• _WORK INSTRUCTIONS_: Which of the lines below hold the word "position"? Pull each of them out.

::::::::

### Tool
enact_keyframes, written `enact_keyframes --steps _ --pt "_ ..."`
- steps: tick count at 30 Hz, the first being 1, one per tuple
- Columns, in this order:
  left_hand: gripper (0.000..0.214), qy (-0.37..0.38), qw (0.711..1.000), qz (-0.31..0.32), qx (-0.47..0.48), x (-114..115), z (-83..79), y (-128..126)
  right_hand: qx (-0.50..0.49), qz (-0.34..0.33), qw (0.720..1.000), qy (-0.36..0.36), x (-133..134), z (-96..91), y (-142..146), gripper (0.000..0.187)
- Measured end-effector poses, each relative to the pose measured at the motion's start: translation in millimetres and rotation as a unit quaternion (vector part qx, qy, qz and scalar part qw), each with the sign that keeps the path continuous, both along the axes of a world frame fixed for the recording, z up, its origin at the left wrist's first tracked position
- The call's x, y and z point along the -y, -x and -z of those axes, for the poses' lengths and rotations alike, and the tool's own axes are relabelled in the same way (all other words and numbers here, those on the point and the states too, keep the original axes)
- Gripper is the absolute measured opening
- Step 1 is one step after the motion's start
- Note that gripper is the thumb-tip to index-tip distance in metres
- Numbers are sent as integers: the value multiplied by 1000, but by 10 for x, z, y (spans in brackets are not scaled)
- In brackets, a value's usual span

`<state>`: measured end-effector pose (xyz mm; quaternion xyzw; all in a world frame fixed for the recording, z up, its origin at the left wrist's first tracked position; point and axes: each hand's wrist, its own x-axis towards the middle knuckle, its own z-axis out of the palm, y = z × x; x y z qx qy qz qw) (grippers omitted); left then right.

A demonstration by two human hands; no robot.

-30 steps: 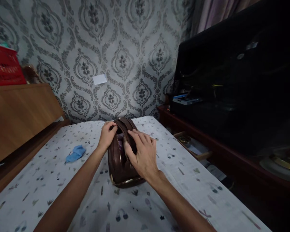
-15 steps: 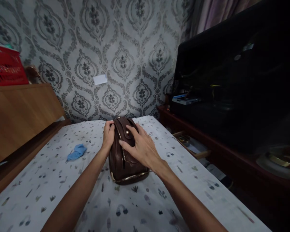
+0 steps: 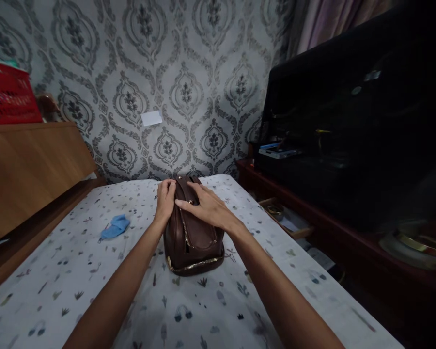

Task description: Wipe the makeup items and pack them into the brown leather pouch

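Note:
A brown leather bag [image 3: 192,237] with gold zips lies on a white patterned sheet [image 3: 94,286] in front of me. My left hand [image 3: 166,198] grips the bag's far left end, fingers curled over its top edge. Across the top of the bag rests my right hand [image 3: 205,206], fingers stretched flat and pressing down near a gold stud. The bag's top flap is closed under both hands.
A small blue cloth [image 3: 115,227] lies on the sheet to the left. A wooden headboard [image 3: 32,169] with a red box [image 3: 7,94] on it stands at the left. A dark cabinet [image 3: 349,135] and a wooden shelf [image 3: 312,218] stand to the right.
The bag's top was open with my right hand at the opening; the flap has come shut and my right hand has slid up to lie flat on top.

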<state>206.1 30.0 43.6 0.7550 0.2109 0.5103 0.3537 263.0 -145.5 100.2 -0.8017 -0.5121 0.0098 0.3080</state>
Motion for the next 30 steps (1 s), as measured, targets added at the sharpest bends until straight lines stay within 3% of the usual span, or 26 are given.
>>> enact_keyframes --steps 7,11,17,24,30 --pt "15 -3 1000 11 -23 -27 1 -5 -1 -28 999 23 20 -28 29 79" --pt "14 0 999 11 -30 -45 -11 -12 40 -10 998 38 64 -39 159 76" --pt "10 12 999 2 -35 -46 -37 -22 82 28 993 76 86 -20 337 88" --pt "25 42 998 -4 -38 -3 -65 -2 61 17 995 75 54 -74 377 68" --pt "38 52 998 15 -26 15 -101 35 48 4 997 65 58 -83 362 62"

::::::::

• _EXERCISE RESPONSE_:
- Measured end-effector poses, each relative to the pose measured at the motion's start: translation in millimetres and rotation as a unit quaternion (vector part qx, qy, qz and scalar part qw), each with the sign that keeps the path continuous, both along the axes of a world frame fixed for the recording, z up, its origin at the left wrist's first tracked position
`<state>`: measured end-effector pose (xyz mm; quaternion xyzw; all in a world frame fixed for the recording, z up, its origin at the left wrist's first tracked position; point and axes: each hand's wrist, its own x-axis towards the middle knuckle, its own z-axis out of the palm, y = z × x; x y z qx qy qz qw) (grippers omitted); left then right.

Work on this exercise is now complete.